Nothing but the text belongs in the answer: the listing below, copied exactly, without pictures.

┌────────

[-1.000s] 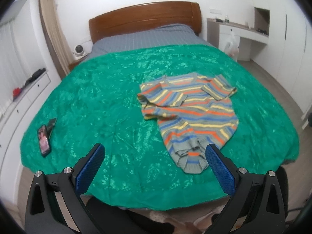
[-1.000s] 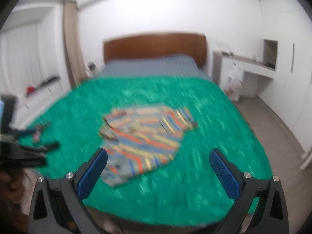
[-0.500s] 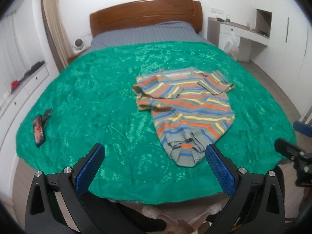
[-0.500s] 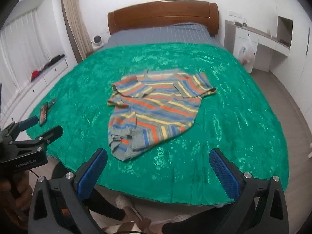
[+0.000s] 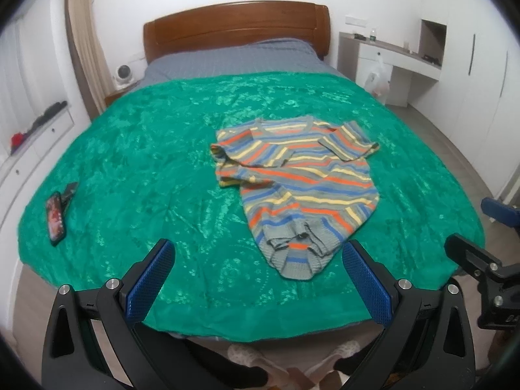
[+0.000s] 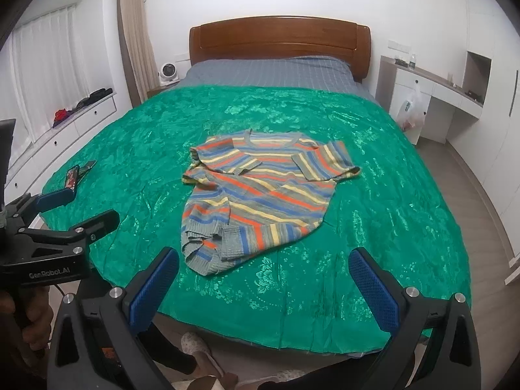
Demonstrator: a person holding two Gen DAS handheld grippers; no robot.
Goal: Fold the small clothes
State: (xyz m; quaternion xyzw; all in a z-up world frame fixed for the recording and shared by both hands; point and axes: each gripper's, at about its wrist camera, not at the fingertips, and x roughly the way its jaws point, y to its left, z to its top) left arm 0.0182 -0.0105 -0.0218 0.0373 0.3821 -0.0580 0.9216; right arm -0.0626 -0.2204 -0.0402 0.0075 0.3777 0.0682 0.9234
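Left hand-held gripper [image 5: 258, 279] spread wide, right hand-held gripper [image 6: 263, 287] likewise, above bed's foot

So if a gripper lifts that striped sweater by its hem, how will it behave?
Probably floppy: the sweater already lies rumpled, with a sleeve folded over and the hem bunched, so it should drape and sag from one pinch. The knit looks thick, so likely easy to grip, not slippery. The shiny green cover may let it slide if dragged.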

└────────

SOLUTION TO THIS TASK:
[-1.000s] 
[-1.000s] 
[-0.500s] 
[-0.500s] 
[+0.000s] 
[+0.000s] 
Demonstrator: a person holding two Gen DAS handheld grippers; no robot.
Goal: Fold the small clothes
State: (xyz m; quaternion xyzw; all in a z-up world frame fixed for the recording and shared by both hands; point and axes: each gripper's, at about its wrist camera, not at the fingertips, and x roughly the way its jaws point, y to its left, z to its top) left arm 0.0182 -0.0105 -0.0218 0.0373 0.3821 -0.0580 0.9216; right arm -0.0626 -0.2204 -0.0402 0.0075 0.3777 0.0682 0.9234
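Left hand-held gripper [image 5: 258, 279] spread wide, right hand-held gripper [image 6: 263, 287] likewise, above bed's foot

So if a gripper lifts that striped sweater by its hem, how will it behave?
Probably floppy: the sweater already lies rumpled, with a sleeve folded over and the hem bunched, so it should drape and sag from one pinch. The knit looks thick, so likely easy to grip, not slippery. The shiny green cover may let it slide if dragged.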

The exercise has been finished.